Im Rahmen eines Kapitalanleger-Musterverfahren sind Feststellungsziele, mit denen die gerichtliche Zuständigkeit nach § 32b ZPO geklärt werden soll, zulässig. Diese Feststellungsziele sind nach § 2 Abs. 1 Satz 1 KapMuG klärungsfähig.

Das Rechtsbeschwerdegericht ist weder durch § 20 Abs. 1 Satz 3 KapMuG noch durch § 6 Abs. 1 Satz 2 KapMuG daran gehindert zu prüfen, ob das Feststellungsziel, über das durch Musterentscheid entschieden wurde, Gegenstand eines Musterverfahrens sein kann1.

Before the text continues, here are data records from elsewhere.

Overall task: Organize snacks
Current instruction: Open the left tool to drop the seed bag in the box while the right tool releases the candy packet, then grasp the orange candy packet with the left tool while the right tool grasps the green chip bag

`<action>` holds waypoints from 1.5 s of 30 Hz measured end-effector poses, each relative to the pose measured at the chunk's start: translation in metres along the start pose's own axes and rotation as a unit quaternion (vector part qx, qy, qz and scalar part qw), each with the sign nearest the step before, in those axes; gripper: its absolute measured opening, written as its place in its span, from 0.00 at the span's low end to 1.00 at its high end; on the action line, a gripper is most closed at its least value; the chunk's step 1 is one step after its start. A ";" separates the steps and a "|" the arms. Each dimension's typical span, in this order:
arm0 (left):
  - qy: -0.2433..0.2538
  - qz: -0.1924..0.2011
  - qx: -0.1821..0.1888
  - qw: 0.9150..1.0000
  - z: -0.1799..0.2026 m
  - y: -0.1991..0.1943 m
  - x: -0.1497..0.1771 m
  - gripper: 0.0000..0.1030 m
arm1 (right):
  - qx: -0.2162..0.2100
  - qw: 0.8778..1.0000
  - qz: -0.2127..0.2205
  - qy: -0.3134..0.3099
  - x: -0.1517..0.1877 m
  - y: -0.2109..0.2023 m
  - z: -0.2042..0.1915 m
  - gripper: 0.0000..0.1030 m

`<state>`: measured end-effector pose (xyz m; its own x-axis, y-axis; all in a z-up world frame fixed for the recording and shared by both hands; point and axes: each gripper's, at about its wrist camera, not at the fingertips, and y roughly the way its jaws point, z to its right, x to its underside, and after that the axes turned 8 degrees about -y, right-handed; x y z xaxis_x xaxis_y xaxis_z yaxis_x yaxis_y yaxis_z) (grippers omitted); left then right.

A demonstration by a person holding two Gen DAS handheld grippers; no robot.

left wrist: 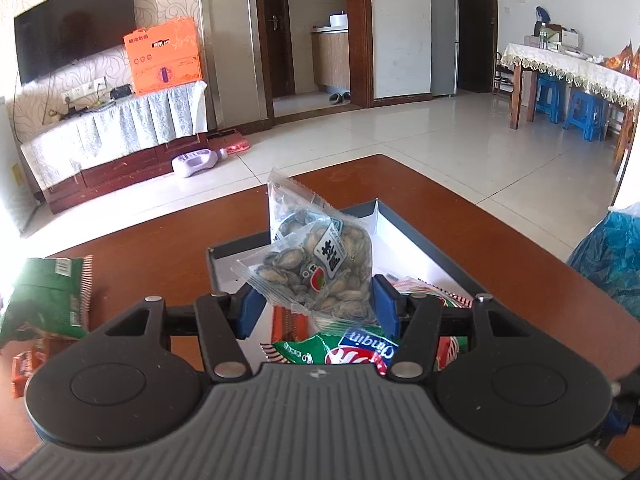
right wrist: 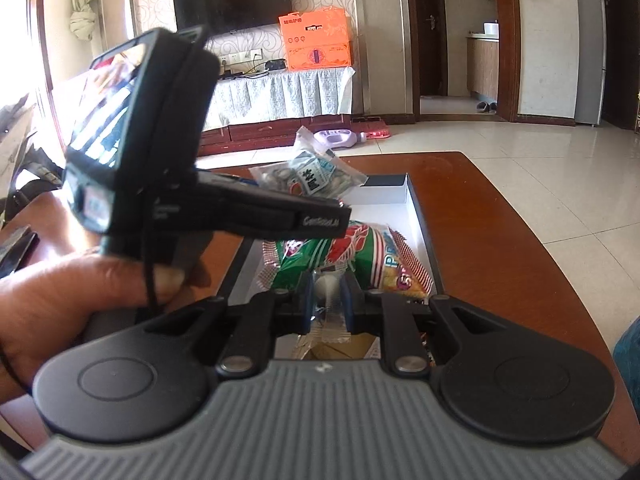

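Observation:
Between the blue pads of my left gripper [left wrist: 316,308] sit two clear packets of dark seeds [left wrist: 320,264], and the gripper is shut on them. They hang over a shallow box [left wrist: 420,240] with a white inside and a dark rim. Green and red snack packets [left wrist: 320,350] lie in the box. In the right wrist view, my right gripper [right wrist: 328,300] is shut on a small clear-wrapped snack [right wrist: 330,288] above the box's near end [right wrist: 424,216]. The seed packets [right wrist: 316,176] show beyond it, over the far end.
The box rests on a brown wooden table [left wrist: 160,248]. A green packet [left wrist: 52,296] and red packets [left wrist: 28,364] lie on the table to the left. A blue plastic bag [left wrist: 612,256] stands at the right edge. A person's hand [right wrist: 80,292] holds the left tool.

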<state>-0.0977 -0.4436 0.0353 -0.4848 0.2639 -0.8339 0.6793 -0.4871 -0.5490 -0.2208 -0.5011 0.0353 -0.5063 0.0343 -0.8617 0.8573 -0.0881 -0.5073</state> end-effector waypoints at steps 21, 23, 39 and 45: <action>-0.008 0.018 -0.006 1.000 -0.010 -0.030 0.010 0.81 | 0.016 0.999 0.052 0.006 -0.004 -0.018 -0.003 0.39; -0.016 0.020 -0.010 1.000 -0.017 -0.036 0.010 0.81 | 0.011 0.998 0.056 0.002 -0.004 -0.018 -0.005 0.40; -0.084 0.040 -0.108 0.990 -0.122 -0.098 0.037 0.81 | -0.018 0.997 0.060 -0.045 -0.012 -0.015 -0.044 0.40; -0.128 0.016 -0.160 0.979 -0.195 -0.094 0.055 0.81 | -0.021 0.997 0.056 -0.050 -0.012 -0.013 -0.052 0.40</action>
<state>-0.0811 -0.2213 0.0295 -0.5550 0.0162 -0.8317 0.8142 -0.1944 -0.5471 -0.2214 -0.4484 0.0513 -0.4128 -0.0725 -0.9080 0.9108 -0.0445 -0.4105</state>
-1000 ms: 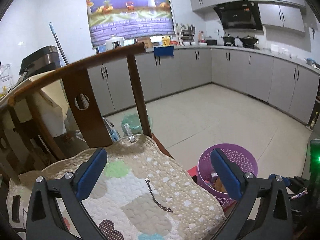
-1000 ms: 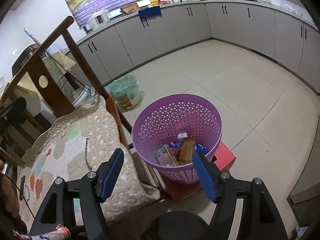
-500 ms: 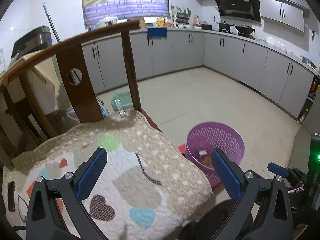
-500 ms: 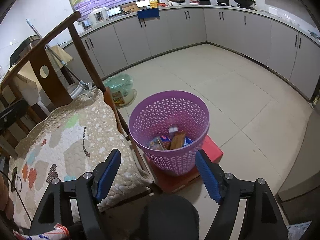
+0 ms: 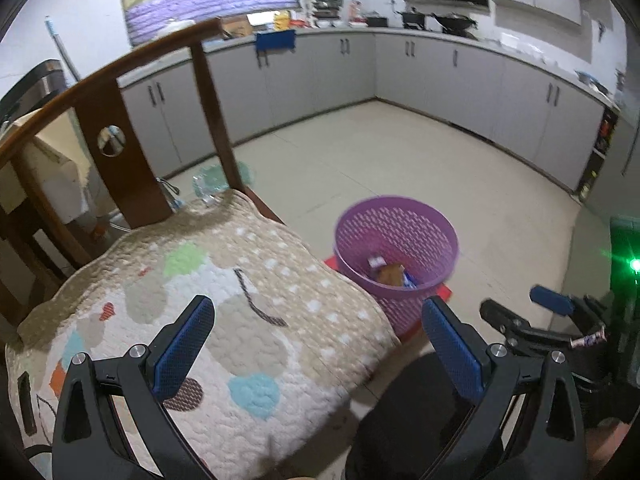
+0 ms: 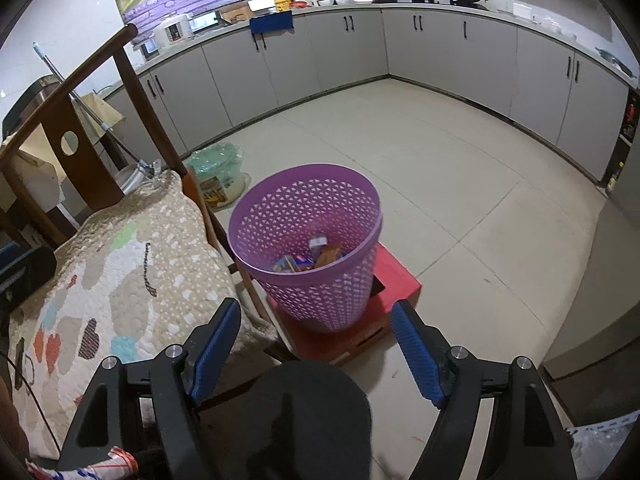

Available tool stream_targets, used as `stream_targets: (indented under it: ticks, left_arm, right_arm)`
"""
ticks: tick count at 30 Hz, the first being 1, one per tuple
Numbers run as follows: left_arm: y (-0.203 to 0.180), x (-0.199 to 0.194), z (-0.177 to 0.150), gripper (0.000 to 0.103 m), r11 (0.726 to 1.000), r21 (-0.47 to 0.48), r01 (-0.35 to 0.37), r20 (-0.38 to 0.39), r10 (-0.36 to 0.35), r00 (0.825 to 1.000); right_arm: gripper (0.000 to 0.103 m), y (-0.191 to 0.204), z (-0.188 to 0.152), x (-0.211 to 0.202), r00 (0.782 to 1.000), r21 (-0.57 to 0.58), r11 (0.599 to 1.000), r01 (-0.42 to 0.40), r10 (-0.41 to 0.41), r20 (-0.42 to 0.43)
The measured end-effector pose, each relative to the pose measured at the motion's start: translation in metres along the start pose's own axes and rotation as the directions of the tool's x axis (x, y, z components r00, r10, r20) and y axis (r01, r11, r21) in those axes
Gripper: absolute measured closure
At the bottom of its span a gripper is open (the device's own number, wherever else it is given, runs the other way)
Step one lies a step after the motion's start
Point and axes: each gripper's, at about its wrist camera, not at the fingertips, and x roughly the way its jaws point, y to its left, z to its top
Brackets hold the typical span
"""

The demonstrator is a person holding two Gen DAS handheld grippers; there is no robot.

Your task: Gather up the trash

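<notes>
Purple plastic lattice, a round wastebasket (image 5: 396, 248) with wrappers (image 5: 390, 272) at its bottom, stands on a red box on the tiled floor, right of the quilted patchwork cushion (image 5: 208, 320) on the dark wooden chair (image 5: 120, 152). My left gripper (image 5: 316, 344) hangs over the cushion's edge, blue pads wide apart with nothing between them.

From my right wrist, the same wastebasket (image 6: 308, 248) sits just ahead, beside the chair (image 6: 80, 148). My right gripper (image 6: 316, 340) has just been opening; its jaws stand wide, holding nothing.
</notes>
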Motion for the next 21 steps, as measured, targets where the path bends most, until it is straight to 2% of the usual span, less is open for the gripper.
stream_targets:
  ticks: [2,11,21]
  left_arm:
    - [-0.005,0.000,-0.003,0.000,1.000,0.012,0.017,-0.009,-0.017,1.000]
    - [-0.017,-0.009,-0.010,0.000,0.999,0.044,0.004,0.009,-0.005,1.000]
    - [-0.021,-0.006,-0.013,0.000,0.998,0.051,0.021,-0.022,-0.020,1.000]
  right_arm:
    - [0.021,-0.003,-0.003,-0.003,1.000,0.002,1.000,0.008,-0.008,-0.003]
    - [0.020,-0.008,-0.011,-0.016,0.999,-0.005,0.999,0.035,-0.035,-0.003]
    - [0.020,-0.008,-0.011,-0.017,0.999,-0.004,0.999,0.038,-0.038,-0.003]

Im vorliegenden Fall hat das Oberlandesgericht Braunschweig in der Vorinstanz zu Unrecht angenommen, dass die Feststellungsziele auf die Klärung einer Rechtsfrage im Sinn des § 2 Abs. 1 Satz 1 KapMuG gerichtet seien2. Das Feststellungsziel betrifft eine Rechtsfrage, wenn eine die Auslegung einer Rechtsnorm betreffende Frage abstrakt beantwortet werden und die Anwendung des Rechts im Einzelfall dem Prozessgericht vorbehalten bleiben soll3. Dies ist vorliegend nicht der Fall. Mit den Feststellungszielen, über die das Oberlandesgericht entschieden hat, soll nicht nur geklärt werden, wie der Begriff des „betroffenen Emittenten“ in § 32 Abs. 1 KapMuG abstrakt zu verstehen ist. Die Feststellungsziele betreffen auch die konkrete Rechtsanwendung im Einzelfall. Es soll beantwortet werden, ob die Musterbeklagten in den konkret erhobenen Klagen als betroffener Emittent anzusehen sind und ob für diese Klagen ein ausschließlicher Gerichtsstand nach § 32b Abs. 1 Nr. 1 ZPO beim Landgericht Stuttgart bzw. beim Landgericht Braunschweig begründet ist.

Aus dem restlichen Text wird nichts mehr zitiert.